Only certain lines below are wanted: those starting at the line containing "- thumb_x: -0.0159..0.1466" and ending at the line containing "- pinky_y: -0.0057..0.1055", both included, each retyped exactly.

--- The data Enclosed Below ---

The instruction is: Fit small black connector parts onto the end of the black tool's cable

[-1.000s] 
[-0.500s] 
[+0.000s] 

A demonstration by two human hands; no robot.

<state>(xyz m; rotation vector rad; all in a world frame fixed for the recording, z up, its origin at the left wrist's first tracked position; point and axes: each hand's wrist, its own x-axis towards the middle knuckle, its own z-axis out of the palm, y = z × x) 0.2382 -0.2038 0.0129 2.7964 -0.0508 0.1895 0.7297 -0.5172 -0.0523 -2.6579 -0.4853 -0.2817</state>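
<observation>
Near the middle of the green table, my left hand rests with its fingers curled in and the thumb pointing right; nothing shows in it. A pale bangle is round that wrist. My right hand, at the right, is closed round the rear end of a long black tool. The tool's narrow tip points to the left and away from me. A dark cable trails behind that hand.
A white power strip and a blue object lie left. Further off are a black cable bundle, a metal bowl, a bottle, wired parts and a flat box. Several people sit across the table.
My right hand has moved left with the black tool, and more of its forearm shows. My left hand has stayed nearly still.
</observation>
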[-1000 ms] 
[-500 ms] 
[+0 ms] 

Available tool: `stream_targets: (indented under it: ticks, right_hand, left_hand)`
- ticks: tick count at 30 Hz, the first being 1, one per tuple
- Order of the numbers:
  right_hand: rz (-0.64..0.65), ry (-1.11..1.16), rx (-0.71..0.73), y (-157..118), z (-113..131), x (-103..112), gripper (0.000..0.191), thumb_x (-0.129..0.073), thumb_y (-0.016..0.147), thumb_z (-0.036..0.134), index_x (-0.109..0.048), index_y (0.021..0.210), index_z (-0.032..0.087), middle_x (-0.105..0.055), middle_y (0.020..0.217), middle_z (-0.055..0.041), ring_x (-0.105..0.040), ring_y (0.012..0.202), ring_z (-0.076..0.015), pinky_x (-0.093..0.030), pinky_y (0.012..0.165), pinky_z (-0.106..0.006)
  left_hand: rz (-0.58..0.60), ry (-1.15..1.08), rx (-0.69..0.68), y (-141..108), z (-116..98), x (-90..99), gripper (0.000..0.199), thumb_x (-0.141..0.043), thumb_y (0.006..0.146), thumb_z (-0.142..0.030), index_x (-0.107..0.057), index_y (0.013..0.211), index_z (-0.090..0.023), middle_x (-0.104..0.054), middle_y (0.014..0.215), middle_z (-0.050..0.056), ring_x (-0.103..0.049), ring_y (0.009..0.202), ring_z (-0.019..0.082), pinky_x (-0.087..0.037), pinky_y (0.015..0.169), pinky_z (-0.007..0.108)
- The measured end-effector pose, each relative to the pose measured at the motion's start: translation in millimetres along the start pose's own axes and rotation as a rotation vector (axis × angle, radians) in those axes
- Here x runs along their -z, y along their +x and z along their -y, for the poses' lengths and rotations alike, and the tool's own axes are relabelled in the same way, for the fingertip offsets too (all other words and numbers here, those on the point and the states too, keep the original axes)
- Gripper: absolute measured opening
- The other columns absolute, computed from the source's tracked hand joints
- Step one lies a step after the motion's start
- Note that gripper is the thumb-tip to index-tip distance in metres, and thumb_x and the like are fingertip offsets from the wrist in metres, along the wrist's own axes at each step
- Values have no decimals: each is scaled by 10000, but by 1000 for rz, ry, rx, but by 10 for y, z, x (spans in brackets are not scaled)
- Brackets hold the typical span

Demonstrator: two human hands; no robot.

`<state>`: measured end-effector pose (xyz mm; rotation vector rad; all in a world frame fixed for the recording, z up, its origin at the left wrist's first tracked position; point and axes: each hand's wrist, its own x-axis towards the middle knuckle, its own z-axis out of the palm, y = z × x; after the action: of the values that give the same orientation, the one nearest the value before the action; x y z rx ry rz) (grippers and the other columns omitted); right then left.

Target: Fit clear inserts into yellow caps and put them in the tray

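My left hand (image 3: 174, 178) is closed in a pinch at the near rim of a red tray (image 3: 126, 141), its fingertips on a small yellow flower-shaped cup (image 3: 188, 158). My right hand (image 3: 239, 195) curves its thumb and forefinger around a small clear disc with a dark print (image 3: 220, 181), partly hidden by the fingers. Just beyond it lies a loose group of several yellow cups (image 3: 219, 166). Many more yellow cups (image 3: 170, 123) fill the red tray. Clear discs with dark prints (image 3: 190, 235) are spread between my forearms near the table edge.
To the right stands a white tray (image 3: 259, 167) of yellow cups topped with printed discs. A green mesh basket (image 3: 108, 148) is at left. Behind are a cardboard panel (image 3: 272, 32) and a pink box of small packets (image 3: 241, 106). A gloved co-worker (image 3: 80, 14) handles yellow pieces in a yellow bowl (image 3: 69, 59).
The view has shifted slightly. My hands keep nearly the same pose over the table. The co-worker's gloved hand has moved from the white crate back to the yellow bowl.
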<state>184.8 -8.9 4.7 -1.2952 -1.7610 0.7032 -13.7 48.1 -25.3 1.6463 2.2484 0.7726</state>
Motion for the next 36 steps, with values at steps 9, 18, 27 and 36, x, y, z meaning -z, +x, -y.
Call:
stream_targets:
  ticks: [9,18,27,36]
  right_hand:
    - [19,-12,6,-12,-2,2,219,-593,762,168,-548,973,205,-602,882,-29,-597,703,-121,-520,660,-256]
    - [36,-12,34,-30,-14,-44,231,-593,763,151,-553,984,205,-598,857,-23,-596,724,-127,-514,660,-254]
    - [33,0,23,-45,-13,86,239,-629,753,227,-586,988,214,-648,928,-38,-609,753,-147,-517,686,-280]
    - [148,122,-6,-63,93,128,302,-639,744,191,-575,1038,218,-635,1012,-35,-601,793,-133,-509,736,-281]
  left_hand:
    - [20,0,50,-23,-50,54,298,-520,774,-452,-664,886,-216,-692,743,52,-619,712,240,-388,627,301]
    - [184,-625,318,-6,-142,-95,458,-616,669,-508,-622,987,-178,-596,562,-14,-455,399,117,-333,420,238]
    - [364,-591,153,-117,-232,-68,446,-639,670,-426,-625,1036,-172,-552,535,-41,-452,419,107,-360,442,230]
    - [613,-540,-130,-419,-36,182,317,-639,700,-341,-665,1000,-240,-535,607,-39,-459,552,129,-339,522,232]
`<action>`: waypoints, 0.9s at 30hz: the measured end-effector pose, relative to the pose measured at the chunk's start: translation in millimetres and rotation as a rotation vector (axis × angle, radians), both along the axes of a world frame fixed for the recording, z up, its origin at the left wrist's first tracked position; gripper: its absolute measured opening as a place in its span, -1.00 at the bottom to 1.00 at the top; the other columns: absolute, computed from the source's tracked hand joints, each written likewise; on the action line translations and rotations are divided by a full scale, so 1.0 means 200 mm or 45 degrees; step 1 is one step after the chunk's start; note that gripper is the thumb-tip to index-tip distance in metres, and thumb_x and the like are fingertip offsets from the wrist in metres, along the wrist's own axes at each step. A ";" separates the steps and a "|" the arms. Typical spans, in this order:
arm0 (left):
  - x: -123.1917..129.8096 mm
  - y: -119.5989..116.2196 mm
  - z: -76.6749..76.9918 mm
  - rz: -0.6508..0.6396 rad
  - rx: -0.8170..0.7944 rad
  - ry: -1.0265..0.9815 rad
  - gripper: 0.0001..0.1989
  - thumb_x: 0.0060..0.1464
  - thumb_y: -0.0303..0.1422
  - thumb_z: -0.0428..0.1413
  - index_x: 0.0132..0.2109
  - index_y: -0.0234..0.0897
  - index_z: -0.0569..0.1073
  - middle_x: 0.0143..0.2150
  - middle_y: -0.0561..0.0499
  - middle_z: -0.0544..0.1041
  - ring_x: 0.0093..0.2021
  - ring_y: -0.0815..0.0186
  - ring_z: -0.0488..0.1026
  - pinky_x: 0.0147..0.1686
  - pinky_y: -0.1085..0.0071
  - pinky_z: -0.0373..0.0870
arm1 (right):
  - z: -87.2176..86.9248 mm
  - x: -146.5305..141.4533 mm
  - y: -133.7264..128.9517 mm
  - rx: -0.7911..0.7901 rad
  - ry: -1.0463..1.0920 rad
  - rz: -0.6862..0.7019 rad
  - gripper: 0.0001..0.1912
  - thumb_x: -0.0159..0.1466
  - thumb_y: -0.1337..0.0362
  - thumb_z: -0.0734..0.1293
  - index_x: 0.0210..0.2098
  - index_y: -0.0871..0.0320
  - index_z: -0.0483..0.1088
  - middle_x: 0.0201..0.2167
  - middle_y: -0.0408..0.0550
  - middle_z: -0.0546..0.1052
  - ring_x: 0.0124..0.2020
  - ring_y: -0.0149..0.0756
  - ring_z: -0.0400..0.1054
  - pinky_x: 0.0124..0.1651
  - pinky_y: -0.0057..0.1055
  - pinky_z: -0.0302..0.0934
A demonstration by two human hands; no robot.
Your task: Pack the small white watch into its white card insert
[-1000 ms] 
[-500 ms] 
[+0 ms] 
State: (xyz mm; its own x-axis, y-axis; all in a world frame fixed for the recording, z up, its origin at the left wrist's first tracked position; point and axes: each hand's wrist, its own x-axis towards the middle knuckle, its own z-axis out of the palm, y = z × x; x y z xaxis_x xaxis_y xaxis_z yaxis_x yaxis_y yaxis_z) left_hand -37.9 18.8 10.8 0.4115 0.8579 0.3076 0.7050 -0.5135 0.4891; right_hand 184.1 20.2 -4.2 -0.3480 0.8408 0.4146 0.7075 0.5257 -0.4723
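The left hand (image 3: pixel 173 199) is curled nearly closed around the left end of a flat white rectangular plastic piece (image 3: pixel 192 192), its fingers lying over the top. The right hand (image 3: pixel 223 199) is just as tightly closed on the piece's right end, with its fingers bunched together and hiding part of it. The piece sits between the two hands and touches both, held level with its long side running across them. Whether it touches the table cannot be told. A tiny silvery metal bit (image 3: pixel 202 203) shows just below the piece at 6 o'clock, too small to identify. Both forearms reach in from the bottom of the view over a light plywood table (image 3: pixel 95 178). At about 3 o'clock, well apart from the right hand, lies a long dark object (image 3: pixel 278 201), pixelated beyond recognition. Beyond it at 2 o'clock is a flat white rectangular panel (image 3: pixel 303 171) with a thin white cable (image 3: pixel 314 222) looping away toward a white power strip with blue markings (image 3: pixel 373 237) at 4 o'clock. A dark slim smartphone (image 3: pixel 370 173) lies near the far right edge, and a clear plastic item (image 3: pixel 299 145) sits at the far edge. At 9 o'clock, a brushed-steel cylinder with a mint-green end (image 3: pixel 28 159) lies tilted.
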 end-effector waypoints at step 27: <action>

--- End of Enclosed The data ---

• Answer to this task:
  - thumb_x: -0.0159..0.1466
  - thumb_y: -0.1337..0.0362
  - thumb_z: -0.0734..0.1293
  - index_x: 0.0210..0.2098
  - index_y: -0.0871..0.0320
  - index_z: -0.0483..0.1088
  - middle_x: 0.0201..0.2167
  - middle_y: -0.0408..0.0550
  - middle_z: -0.0546..0.1052
  - ring_x: 0.0124..0.2020
  - ring_y: -0.0149..0.0756
  - ring_z: -0.0400..0.1054
  - pinky_x: 0.0124..0.1651
  - pinky_y: -0.0057..0.1055

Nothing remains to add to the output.